Frise-se, o Estado Democrático é pautado pela lei, mas não qualquer lei, uma lei que tenha a legitimidade popular, ainda que por via indireta, onde se encaixa o Estado Democrático.
Sim, porque não estará em alinho com a expressão um Estado regido por uma lei imposta por um processo nada participativo, sem que se faça presente a titularidade do povo, um lei vigente como fruto de um processo ditatorial. Não por acaso, replicando os postulados de Sieyés[2], o parágrafo único do art. 1º da Constituição Federal dispõe que “Todo poder emana do povo, que o exerce por meio de representantes eleitos ou diretamente, nos termos desta Constituição”.
Voltando a Alexandre de Moraes:
Por outro lado, e de maneira complementar, a defesa de um Estado Democrático pretende, precipuamente, afastar a tendência humana ao autoritarismo e à concentração de poder.

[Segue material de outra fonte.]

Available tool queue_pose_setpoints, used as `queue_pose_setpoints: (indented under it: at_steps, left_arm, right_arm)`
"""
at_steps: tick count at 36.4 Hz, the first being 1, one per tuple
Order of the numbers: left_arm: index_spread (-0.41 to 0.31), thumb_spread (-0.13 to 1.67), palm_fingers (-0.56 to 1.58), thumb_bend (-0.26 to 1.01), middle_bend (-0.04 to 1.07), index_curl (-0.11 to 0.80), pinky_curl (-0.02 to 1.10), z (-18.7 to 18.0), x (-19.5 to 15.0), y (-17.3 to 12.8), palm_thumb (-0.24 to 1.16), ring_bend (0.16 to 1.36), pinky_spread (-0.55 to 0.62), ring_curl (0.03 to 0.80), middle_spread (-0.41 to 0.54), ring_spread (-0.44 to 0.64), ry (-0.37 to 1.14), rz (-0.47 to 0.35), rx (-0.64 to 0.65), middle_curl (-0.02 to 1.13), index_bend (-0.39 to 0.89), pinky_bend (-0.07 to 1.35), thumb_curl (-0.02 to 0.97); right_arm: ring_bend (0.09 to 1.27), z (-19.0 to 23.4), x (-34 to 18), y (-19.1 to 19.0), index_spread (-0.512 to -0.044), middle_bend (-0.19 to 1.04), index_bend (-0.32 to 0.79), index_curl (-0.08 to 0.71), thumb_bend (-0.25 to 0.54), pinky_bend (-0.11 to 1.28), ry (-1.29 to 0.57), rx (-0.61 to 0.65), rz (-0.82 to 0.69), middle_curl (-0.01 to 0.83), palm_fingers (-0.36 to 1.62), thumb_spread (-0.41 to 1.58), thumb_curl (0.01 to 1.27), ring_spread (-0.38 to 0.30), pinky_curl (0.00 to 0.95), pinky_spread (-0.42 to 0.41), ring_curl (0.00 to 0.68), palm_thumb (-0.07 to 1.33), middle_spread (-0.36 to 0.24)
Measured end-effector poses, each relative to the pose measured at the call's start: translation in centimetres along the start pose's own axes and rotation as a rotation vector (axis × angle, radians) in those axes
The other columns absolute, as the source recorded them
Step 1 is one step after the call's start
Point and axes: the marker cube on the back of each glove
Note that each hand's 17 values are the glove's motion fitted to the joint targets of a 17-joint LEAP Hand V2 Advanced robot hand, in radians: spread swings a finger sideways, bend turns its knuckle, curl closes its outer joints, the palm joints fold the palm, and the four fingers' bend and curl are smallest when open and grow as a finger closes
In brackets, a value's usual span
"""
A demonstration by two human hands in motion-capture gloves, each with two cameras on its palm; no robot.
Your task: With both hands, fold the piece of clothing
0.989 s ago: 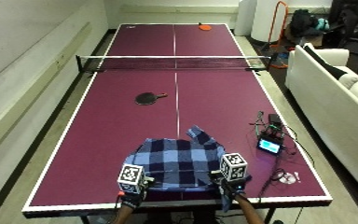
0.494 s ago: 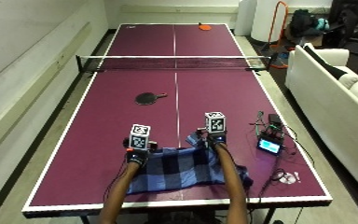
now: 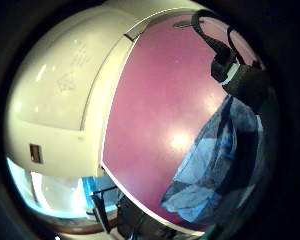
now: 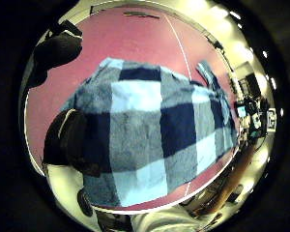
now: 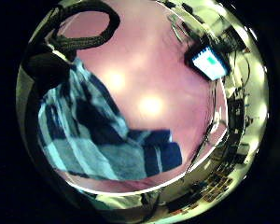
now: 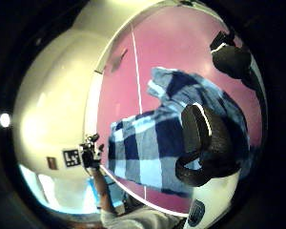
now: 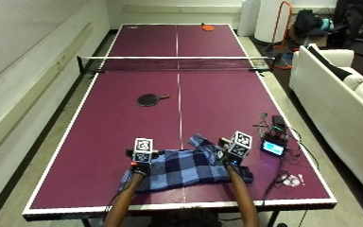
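A blue and white checked garment (image 7: 187, 168) lies bunched on the purple table (image 7: 118, 118) near its front edge, with one part sticking out on the far side. My left hand (image 7: 140, 165) is at the cloth's left far corner. My right hand (image 7: 231, 160) is at its right far side. In the left thumb side palm view the thumb (image 4: 70, 140) lies over the checked cloth (image 4: 150, 130). Curled over the cloth (image 6: 148, 143) in the right thumb side palm view is the right thumb (image 6: 205, 143). Both hands pinch the garment.
A black paddle (image 7: 149, 99) lies mid-table, short of the net (image 7: 177, 64). An orange paddle (image 7: 207, 27) sits at the far end. A small device with a lit screen (image 7: 272, 147) and cables lie right of the garment. A white sofa (image 7: 345, 94) stands to the right.
Both hands carried the garment's near edge from the table's front edge up over the cloth, folding it. Since half a second ago the right hand has shifted slightly right and nearer.
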Motion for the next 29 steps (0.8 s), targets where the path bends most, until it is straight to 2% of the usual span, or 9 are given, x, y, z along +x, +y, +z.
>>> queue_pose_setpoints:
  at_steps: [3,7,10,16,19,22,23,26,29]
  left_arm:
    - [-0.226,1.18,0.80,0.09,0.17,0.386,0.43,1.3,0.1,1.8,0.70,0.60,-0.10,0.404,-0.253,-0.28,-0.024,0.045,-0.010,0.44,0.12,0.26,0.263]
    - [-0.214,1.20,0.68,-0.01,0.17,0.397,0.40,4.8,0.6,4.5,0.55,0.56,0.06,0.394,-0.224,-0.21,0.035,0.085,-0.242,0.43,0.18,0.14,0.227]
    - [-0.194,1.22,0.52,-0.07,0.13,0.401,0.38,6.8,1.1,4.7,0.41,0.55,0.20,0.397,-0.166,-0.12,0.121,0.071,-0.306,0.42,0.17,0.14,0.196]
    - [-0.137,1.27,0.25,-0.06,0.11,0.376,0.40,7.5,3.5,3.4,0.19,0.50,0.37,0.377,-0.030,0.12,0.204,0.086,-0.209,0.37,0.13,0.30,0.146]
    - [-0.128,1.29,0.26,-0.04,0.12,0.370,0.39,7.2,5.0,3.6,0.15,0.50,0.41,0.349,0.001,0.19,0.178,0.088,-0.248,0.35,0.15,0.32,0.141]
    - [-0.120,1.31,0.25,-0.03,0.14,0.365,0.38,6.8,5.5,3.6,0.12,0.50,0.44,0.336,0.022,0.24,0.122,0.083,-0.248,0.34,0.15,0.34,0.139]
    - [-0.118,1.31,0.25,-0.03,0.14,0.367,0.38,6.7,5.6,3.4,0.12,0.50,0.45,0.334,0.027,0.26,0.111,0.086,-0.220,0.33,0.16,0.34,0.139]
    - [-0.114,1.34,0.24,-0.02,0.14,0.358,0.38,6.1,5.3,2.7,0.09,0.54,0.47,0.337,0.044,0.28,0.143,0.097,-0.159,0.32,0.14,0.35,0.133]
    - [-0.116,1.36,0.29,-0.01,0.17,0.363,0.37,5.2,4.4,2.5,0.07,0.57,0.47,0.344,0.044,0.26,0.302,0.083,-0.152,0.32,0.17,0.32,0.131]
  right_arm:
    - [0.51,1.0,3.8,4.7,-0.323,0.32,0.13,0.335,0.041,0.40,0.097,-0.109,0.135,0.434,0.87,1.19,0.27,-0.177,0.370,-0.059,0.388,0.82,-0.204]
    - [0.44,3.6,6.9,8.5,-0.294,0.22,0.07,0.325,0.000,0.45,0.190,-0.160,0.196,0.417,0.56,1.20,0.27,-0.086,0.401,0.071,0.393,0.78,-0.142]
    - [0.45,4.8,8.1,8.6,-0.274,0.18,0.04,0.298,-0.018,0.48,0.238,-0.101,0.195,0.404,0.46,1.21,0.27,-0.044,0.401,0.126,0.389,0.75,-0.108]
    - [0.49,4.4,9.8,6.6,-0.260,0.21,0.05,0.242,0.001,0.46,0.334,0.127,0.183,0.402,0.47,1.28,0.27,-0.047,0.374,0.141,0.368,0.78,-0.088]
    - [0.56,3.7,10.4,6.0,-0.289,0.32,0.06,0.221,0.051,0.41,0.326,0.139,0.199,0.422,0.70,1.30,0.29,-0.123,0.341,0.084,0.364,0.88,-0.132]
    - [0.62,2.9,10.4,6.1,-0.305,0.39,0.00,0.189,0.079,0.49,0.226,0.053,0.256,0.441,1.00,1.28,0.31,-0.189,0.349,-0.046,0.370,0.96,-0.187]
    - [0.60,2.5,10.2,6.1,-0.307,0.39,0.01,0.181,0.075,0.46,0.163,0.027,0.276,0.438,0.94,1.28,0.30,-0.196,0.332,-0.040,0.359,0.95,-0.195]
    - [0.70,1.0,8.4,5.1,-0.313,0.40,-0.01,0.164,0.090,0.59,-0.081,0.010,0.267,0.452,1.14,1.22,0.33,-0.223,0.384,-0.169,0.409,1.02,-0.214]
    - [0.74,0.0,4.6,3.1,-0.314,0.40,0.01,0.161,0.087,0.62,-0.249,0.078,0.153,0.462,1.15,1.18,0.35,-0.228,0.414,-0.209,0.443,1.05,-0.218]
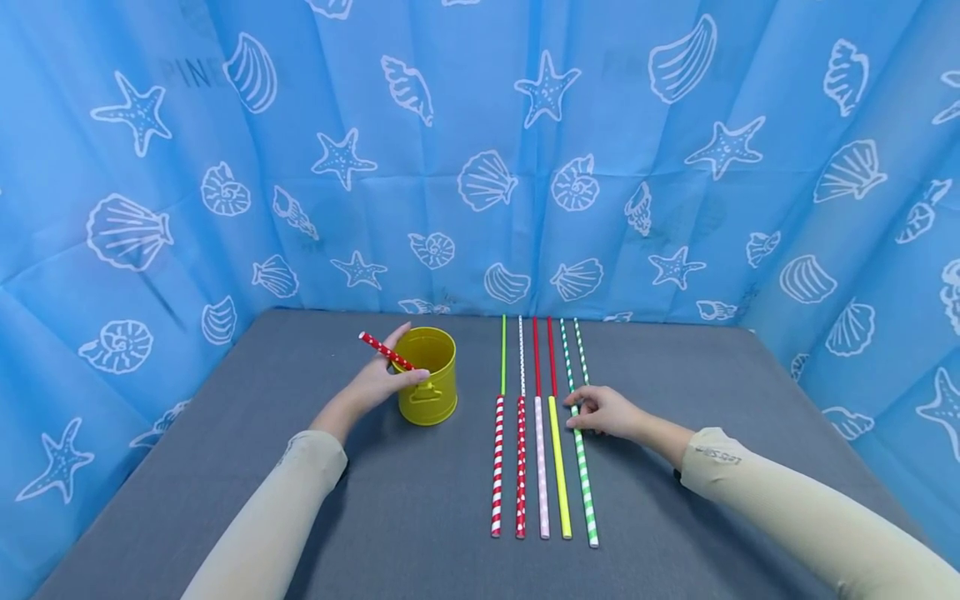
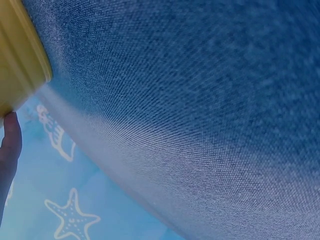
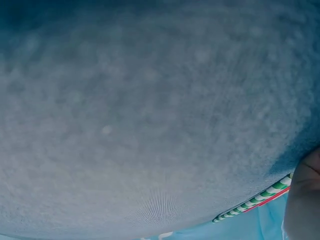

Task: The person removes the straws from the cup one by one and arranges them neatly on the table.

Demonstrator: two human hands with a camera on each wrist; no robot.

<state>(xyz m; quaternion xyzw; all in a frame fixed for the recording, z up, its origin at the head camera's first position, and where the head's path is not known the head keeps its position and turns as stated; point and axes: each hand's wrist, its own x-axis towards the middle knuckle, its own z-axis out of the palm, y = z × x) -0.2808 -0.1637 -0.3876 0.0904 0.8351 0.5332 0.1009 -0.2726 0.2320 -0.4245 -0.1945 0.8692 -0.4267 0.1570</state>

Como ensina Giuseppe de Vergottini, o estado autoritário, em breve síntese, caracteriza-se pela concentração no exercício do poder, prescindindo do consenso dos governados e repudiando o sistema de organização liberal, principalmente a separação das funções do poder e as garantias individuais
[…].
O Estado Democrático de Direito, caracterizador do Estado Constitucional, significa que o Estado se rege por normas democráticas, com eleições livres, periódicas e pelo povo, bem como o respeito das autoridades públicas aos direitos e garantias fundamentais é proclamado, por exemplo, no caput do art. 1º da Constituição da República Federativa do Brasil, que adotou, igualmente, em seu parágrafo único, o denominado princípio democrático ao afirmar que “todo o poder emana do povo, que o exerce por meio de representantes eleitos ou diretamente, nos termos desta Constituição”, para mais adiante, em seu art. 14, proclamar que “a soberania popular será exercida pelo sufrágio universal e pelo voto direto e secreto, com valor igual para todos, e, nos termos da lei, mediante: I – plebiscito; II – referendo; III – iniciativa popular[3].
Enfim, o que se quer é um Estado com submissão de todos à lei, mas uma lei parida por um processo que garanta a participação de todos os cidadãos, de forma direta ou indireta.
Soberania, por seu turno, está assegurada como fundamento republicano (art. 3º, I, CF), no tipo em estudo, consiste no ambiente onde se encaixa o aviltamento de quem pratica a conduta típica. A ideia de soberania foi formalmente conceituada pela primeira vez por Jean Bodin, em seu “Les Six Livres de la République”, datado aproximadamente de 1576. É uma das bases do Estado Moderno e, apesar de um desvirtuamento conceitual, continua a ser concebida de duas maneiras: “como sinônimo de independência, e assim tem sido invocada pelos dirigentes dos Estados que desejam afirmar, sobretudo ao seu próprio povo, não serem mais submissos a qualquer potência estrangeira; ou como expressão de poder jurídico mais alto, significando que, dentro dos limites da jurisdição do Estado, este é que tem o poder de decisão em última instância, sobre a eficácia de qualquer norma jurídica”[4]. Significa, em outros termos, “poder político supremo e independente, como observa Marcello Caetano: supremo porque não está limitado por nenhum outro na ordem interna; independente, porque na ordem internacional, não tem de acatar regras que não sejam voluntariamente aceitas e está em pé de igualdade com os poderes supremos dos outros povos”[5].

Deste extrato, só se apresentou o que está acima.